Cina memberlakukan izin untuk membuka kembali restoran. Namun, perizinan restoran bisa keluar, harus melalui prosedur kesehatan yang rumit. Seperti memberikan masker kepada karyawan setiap empat jam, melakukan pemeriksaan suhu secara berkala, memastikan jarak aman antar meja, dan membersihkan semua pelanggan dari restoran setiap dua jam. Agar pegawai restoran bisa melakukan desinfeksi penuh di beberapa sudut restoran. Kondisi itu terbukti memberatkan bagi banyak restoran yang independen – yang tak memiliki jaringan atau rantai nasional atau internasional.

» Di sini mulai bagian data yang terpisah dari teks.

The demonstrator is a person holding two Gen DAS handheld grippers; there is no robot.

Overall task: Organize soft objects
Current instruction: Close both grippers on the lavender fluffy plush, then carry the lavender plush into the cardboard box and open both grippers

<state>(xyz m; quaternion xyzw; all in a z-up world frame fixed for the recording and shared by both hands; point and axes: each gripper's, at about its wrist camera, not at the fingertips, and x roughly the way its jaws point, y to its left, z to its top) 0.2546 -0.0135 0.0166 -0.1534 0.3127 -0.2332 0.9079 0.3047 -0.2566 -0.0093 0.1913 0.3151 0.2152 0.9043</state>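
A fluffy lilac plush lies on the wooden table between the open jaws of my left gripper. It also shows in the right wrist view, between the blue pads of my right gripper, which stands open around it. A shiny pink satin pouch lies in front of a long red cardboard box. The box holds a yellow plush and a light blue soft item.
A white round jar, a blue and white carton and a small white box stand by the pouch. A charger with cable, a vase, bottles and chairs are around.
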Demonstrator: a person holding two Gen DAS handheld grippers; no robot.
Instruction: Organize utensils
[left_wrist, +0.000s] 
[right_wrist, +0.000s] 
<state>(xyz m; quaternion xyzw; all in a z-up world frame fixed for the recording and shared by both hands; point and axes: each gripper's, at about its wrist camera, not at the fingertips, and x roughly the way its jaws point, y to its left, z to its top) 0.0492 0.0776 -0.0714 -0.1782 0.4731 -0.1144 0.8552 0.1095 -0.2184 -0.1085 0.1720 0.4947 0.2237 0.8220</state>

"Itu benar-benar hanya berhasil di lingkungan makanan cepat saji di mana ada pergantian tamu yang cepat," kata Sally Spika, yang ikut memiliki dan mengoperasikan Uberfood yang masih ditutup, sebuah restoran Barat kelas atas yang lebih kecil di kota Wuxi, Provinsi Jiangsu. Ia menjalankan restoran itu bersama suaminya Ralf, koki berbintang Michelin, sejak 2007.
Seorang pria menggunakan laptopnya setelah bersantap di sebuah restoran yang sepi pada jam makan siang, ketika negara itu dilanda wabah virus corona baru, di Beijing, Cina,Kamis, 6 Februari 2020. REUTERS/Carlos Garcia Rawlins
"Situasi sekarang pada dasarnya adalah kami pikir sedang bangkrut," kata Spika kepada Al Jazeera. "Hidup tidak akan kembali normal, kecuali kami dapat menemukan solusi, bisnis sudah selesai."
Menurut Spika, meskipun beberapa restoran sudah mulai buka di bagian lain Kota Wuxi, dia tidak berharap pelanggan akan kembali dalam jumlah seperti sedia kala. Suasana yang menakutkan, tidak mungkin kembali normal dalam sekejap, katanya.